**Exercise:** Go through the material below and report how many lines contain "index". Give only the number.

**Data records:**
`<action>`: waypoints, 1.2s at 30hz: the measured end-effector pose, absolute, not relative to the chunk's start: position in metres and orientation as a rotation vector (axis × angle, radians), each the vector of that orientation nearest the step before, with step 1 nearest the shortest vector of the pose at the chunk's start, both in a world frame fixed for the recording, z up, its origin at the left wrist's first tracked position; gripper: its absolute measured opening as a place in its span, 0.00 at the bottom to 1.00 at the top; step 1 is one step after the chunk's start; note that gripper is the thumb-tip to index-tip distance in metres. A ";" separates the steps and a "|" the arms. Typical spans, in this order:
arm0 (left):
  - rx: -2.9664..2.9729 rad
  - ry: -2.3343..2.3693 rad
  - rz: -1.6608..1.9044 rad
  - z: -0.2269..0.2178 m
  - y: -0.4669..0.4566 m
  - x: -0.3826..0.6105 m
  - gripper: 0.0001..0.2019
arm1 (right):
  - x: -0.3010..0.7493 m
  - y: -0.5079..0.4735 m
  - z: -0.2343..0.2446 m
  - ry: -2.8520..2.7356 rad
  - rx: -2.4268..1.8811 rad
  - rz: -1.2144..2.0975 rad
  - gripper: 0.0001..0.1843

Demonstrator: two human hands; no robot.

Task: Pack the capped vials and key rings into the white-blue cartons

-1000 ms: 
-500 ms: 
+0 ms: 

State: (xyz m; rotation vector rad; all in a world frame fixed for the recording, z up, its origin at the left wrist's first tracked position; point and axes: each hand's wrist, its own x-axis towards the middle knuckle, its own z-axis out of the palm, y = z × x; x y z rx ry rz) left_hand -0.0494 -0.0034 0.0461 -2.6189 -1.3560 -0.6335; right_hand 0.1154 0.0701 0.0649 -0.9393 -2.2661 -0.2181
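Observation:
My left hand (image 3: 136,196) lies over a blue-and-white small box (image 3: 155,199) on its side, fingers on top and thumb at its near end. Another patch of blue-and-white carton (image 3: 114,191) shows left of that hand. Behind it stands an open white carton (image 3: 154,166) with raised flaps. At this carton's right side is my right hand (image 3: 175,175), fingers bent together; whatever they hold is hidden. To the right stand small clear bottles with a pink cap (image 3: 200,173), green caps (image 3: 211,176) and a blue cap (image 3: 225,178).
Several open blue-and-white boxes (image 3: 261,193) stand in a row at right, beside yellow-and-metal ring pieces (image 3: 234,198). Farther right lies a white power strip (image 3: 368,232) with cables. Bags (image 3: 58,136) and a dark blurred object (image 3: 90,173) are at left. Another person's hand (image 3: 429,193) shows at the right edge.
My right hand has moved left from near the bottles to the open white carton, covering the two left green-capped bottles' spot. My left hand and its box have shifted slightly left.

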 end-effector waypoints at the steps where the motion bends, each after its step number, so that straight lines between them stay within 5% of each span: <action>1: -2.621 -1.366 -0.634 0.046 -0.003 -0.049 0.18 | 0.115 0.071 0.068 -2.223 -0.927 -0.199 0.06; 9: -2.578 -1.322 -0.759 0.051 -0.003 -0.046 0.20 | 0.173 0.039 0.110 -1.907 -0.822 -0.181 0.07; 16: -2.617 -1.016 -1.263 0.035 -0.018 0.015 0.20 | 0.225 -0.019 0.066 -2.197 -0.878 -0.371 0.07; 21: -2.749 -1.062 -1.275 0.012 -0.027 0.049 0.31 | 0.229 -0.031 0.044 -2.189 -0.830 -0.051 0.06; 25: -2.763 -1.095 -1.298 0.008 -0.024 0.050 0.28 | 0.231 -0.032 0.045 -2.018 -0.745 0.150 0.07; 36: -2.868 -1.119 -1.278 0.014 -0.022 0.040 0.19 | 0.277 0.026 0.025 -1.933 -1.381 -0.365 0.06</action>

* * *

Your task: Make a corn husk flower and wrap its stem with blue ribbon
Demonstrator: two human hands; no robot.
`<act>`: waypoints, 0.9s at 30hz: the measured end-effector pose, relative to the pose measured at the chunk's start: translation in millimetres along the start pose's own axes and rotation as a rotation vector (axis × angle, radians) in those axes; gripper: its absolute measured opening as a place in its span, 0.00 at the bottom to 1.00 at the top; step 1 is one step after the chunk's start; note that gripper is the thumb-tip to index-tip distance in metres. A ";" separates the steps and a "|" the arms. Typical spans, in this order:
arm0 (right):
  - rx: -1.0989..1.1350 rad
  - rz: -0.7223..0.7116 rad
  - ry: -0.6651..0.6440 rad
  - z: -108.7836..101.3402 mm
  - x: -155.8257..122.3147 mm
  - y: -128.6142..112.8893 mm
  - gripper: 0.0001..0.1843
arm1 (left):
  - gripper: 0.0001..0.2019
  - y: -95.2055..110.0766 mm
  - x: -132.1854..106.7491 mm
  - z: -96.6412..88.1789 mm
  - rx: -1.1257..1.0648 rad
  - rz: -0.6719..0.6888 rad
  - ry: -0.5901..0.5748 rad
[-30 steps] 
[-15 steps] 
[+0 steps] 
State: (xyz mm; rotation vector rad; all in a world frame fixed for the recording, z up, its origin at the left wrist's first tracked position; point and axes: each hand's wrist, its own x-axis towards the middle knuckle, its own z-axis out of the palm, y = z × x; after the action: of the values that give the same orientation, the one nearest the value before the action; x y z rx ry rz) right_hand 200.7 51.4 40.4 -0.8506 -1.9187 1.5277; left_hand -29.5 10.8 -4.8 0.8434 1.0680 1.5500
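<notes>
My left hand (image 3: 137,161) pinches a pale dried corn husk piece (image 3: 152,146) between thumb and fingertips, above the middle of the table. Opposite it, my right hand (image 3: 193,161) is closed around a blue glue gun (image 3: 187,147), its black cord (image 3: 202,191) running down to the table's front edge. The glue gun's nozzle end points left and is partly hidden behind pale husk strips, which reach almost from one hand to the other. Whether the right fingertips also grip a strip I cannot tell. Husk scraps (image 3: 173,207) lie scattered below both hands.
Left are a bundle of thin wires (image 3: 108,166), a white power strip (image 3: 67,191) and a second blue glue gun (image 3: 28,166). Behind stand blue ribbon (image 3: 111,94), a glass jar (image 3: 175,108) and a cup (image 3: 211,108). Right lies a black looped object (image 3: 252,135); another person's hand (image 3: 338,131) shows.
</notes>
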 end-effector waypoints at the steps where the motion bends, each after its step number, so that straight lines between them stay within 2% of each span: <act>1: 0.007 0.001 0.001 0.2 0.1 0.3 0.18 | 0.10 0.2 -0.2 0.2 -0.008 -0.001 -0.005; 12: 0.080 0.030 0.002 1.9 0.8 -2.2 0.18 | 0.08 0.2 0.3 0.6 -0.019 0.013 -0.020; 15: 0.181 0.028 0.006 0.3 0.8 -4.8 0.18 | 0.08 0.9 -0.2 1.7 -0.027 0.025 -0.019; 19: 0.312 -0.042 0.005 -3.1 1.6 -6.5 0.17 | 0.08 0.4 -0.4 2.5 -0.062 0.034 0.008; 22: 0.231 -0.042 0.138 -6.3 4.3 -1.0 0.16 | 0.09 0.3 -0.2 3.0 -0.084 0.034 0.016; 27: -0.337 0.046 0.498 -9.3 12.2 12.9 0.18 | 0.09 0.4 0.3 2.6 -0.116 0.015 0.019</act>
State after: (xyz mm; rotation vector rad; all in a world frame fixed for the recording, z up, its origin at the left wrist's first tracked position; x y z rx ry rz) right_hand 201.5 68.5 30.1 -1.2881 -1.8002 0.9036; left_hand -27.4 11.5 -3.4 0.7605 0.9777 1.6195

**Solution for this problem:** 2